Look through the material below and copy every line containing the word "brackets".

**WORKING DATA**

—————

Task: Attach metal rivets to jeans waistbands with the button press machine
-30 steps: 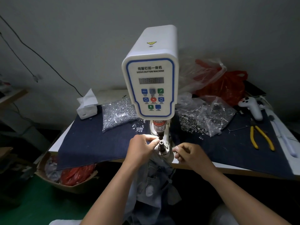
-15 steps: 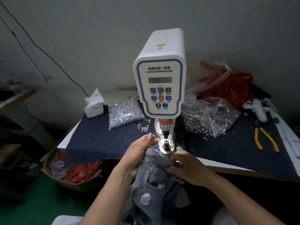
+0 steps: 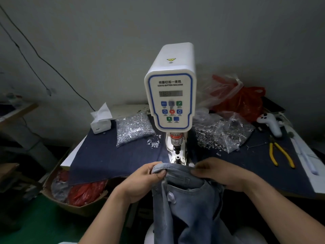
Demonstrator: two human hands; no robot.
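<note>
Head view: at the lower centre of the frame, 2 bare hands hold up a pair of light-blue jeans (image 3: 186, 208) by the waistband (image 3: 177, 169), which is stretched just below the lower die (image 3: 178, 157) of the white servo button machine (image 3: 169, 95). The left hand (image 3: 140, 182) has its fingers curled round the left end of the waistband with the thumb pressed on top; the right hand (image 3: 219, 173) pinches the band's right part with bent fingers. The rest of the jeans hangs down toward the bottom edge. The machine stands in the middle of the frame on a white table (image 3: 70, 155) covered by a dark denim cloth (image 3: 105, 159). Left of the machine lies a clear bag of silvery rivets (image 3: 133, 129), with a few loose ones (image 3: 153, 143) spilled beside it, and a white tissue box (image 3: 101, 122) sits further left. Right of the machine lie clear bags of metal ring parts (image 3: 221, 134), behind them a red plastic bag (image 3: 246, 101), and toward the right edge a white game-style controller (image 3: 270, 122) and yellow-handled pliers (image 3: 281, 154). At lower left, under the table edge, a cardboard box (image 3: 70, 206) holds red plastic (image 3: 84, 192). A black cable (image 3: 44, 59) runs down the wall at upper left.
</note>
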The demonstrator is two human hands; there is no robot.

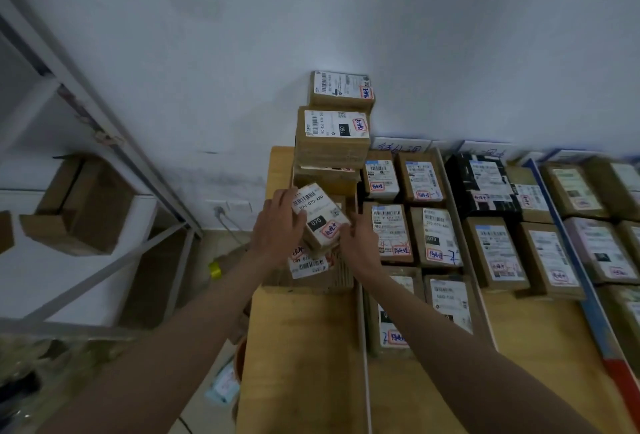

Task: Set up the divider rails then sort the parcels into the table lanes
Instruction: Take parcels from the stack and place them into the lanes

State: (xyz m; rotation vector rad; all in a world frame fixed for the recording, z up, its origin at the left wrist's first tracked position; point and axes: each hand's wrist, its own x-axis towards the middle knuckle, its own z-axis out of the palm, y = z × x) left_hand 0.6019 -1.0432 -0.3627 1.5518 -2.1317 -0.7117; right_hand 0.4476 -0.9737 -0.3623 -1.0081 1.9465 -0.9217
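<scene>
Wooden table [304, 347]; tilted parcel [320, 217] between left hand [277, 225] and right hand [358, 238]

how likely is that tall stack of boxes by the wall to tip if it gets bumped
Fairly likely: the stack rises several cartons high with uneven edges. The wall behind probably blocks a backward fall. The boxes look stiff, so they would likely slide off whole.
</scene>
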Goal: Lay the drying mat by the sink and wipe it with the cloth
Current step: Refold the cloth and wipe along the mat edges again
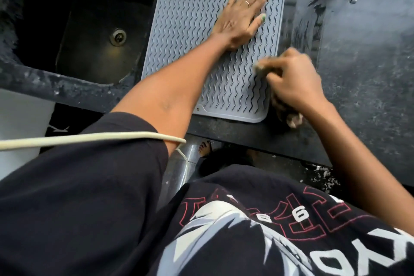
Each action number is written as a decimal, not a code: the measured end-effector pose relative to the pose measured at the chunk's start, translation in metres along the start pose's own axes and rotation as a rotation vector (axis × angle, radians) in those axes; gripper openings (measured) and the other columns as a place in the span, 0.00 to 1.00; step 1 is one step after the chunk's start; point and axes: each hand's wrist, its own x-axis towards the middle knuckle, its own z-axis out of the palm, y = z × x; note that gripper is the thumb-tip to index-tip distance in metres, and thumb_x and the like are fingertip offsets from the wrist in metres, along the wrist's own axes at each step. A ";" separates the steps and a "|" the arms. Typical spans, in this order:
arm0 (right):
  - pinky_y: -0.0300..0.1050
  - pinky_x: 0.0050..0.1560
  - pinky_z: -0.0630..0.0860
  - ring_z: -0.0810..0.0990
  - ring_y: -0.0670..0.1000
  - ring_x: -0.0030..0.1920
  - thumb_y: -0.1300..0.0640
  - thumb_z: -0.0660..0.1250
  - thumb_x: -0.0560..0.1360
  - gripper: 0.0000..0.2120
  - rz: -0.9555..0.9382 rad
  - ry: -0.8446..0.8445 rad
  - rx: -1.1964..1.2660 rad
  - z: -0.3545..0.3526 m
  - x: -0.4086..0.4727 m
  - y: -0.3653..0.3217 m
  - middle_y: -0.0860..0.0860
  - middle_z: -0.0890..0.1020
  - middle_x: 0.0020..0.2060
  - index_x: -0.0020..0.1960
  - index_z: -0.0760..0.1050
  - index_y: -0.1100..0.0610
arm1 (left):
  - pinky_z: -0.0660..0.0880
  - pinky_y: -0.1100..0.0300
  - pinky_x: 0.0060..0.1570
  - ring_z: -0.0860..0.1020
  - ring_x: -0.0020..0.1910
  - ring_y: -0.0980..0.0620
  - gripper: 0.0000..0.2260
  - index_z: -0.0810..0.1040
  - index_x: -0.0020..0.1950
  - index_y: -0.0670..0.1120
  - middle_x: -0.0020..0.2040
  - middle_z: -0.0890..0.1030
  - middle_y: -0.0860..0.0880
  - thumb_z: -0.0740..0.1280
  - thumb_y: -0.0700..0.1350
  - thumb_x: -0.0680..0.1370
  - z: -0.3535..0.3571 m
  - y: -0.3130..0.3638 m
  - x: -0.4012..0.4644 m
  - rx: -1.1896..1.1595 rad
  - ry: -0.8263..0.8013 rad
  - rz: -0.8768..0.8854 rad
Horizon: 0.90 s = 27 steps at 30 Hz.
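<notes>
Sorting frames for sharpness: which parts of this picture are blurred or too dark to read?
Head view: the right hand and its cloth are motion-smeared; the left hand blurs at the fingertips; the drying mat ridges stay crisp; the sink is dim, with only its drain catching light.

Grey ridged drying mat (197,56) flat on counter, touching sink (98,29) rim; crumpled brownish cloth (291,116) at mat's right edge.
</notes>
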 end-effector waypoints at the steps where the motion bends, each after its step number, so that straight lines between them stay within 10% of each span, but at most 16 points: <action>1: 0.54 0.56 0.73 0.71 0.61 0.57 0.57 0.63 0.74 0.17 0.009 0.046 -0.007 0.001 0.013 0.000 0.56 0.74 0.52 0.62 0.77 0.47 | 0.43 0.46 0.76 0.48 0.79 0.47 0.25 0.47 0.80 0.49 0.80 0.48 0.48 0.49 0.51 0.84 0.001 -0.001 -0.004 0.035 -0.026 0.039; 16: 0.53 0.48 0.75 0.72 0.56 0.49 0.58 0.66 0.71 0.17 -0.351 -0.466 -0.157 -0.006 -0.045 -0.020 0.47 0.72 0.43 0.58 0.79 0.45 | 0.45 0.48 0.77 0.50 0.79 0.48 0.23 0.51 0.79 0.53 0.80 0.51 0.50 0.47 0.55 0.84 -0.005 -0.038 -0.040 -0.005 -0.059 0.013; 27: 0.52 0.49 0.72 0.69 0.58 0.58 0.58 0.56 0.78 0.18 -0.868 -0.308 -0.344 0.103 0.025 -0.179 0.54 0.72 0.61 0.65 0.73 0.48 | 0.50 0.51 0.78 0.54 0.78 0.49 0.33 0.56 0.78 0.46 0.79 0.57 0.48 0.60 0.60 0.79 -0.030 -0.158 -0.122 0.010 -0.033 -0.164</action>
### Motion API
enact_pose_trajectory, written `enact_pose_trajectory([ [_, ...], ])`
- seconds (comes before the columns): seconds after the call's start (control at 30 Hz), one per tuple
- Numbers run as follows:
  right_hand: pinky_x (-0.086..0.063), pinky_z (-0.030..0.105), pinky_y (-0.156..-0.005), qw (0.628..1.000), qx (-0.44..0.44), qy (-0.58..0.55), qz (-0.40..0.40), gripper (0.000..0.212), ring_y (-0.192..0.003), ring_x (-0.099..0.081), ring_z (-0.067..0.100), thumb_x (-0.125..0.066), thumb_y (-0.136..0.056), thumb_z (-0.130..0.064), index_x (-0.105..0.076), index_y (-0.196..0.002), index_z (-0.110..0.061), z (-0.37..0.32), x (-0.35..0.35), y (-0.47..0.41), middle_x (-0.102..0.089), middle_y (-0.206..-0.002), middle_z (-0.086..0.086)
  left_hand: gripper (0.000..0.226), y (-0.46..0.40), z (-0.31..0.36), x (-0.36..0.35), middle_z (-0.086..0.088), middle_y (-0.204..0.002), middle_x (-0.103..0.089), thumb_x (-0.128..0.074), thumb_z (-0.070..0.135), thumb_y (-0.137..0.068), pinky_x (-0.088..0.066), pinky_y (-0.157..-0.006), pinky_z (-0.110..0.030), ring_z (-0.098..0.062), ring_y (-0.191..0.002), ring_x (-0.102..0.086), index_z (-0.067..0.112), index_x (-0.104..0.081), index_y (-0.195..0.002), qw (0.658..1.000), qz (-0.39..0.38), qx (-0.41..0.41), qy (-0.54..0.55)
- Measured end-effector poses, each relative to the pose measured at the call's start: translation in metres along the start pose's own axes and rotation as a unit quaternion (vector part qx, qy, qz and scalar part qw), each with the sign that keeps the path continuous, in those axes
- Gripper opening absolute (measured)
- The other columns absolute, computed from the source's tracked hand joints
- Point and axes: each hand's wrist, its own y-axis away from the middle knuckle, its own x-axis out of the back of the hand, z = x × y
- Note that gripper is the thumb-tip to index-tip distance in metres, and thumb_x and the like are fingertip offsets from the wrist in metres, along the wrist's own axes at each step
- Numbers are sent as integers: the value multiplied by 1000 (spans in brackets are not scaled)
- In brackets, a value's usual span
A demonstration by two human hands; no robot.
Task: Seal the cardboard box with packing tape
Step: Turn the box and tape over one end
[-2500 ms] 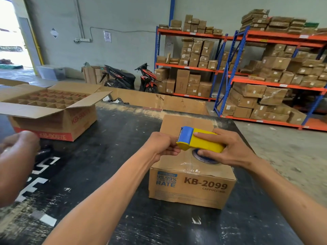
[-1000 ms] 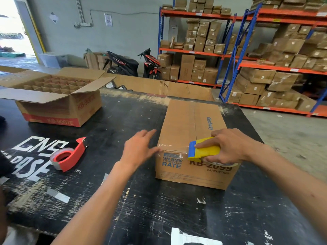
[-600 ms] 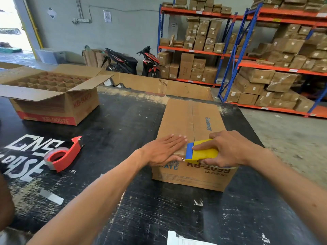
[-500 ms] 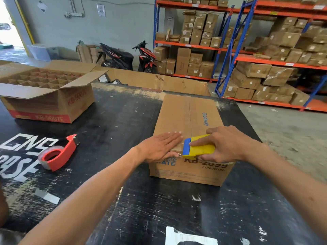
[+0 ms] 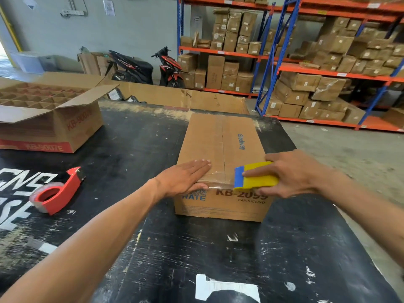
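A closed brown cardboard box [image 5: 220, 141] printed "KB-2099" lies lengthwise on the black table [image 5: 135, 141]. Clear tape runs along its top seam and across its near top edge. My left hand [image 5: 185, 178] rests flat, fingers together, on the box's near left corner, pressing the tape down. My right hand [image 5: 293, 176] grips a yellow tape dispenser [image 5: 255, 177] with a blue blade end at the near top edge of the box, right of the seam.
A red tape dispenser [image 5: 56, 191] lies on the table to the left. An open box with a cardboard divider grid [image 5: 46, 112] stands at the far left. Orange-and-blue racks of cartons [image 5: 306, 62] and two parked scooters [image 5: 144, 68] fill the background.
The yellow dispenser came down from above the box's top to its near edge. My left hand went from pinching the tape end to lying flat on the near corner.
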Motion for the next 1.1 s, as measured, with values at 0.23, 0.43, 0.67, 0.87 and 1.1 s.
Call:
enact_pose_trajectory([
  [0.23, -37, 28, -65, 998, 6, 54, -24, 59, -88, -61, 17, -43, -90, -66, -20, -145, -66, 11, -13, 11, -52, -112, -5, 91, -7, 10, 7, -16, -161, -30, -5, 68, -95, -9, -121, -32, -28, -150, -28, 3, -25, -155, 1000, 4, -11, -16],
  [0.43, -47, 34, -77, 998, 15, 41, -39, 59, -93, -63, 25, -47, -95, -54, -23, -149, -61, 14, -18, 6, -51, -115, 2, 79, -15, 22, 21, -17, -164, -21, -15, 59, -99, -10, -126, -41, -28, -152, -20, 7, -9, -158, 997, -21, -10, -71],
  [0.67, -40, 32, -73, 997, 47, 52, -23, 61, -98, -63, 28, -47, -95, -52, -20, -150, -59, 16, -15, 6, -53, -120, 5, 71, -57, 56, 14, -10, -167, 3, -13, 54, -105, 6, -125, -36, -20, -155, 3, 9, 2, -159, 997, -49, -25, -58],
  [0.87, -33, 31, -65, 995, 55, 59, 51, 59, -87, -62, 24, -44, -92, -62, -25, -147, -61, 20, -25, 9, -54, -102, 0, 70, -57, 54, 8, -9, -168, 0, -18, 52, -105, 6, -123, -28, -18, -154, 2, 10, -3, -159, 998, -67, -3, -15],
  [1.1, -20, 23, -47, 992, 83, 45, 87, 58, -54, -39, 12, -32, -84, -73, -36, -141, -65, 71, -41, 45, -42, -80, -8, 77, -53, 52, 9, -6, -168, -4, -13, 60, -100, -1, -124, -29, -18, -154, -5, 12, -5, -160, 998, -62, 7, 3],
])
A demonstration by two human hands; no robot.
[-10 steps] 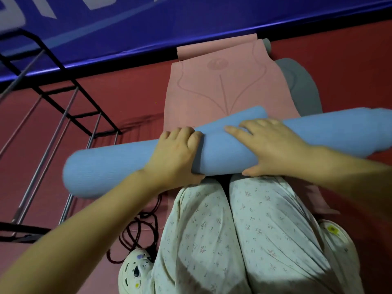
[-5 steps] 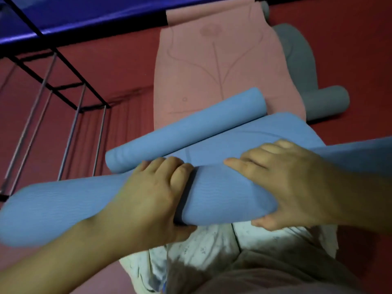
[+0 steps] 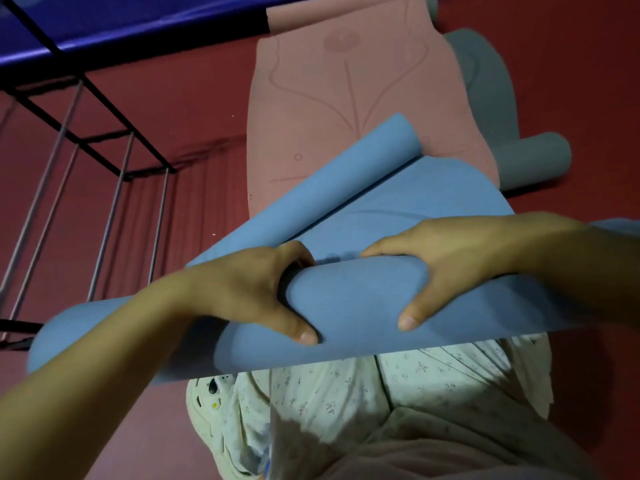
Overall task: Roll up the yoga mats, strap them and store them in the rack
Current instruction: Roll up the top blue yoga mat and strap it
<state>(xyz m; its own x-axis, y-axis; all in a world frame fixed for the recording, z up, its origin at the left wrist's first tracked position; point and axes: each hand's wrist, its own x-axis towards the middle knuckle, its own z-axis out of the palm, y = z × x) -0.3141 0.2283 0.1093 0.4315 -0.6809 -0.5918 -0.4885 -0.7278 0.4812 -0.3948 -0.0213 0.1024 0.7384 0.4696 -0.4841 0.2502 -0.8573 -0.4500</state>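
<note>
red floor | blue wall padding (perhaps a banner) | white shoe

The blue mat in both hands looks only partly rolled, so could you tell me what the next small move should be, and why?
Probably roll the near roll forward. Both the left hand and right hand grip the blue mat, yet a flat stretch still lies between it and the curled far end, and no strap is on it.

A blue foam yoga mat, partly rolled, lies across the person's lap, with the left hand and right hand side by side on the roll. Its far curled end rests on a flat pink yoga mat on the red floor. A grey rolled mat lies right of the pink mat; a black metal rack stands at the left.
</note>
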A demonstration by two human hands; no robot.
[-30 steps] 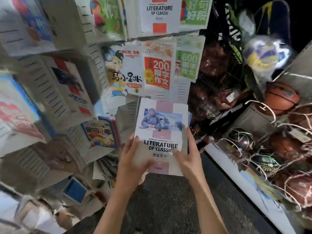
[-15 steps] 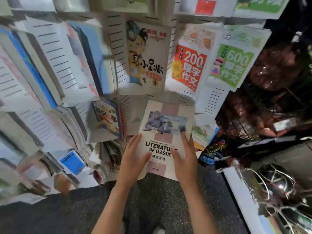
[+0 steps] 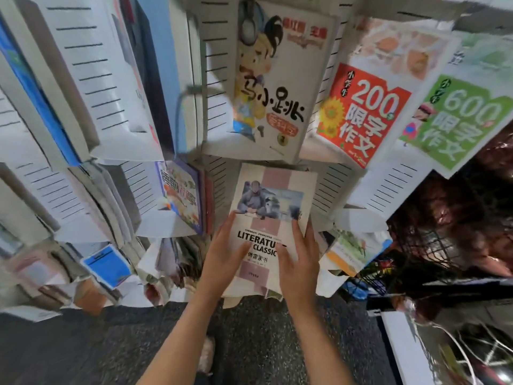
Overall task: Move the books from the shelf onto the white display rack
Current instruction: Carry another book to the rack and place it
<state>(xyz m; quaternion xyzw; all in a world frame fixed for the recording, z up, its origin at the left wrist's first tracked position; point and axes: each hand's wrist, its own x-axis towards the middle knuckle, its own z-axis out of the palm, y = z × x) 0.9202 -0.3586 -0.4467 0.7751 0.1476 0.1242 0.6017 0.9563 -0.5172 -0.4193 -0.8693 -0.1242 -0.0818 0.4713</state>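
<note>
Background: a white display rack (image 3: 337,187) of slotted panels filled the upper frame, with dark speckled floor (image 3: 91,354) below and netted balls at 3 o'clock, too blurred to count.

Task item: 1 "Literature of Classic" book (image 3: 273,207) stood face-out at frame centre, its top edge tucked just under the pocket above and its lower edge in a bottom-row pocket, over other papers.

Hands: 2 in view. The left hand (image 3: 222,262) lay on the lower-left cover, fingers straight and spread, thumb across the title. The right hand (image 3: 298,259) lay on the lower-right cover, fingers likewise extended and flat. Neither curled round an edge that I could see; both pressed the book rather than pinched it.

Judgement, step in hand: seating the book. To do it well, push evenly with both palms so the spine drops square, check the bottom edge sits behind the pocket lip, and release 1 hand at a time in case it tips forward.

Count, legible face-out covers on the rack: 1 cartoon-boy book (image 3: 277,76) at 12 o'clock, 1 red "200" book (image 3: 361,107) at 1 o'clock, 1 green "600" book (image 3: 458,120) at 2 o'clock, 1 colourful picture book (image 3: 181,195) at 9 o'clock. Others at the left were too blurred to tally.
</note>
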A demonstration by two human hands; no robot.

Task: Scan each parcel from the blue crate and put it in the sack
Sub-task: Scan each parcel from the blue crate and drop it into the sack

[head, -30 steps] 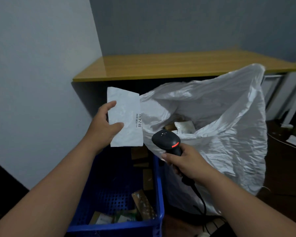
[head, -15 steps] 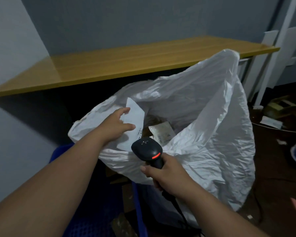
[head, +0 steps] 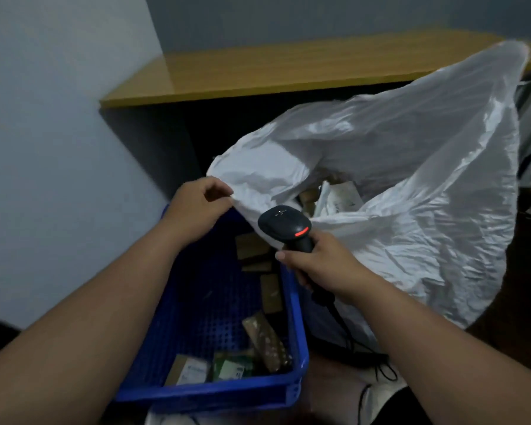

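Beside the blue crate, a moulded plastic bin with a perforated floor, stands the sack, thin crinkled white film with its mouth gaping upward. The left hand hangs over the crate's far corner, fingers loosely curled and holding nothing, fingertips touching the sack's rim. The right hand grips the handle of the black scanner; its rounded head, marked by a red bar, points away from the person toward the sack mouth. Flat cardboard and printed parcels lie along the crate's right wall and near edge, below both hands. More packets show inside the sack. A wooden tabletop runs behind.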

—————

**THE COMPLETED TASK**
- Numbers are sent as integers: the value multiplied by 1000 (spans in brackets are not scaled)
- In brackets, a value's usual span

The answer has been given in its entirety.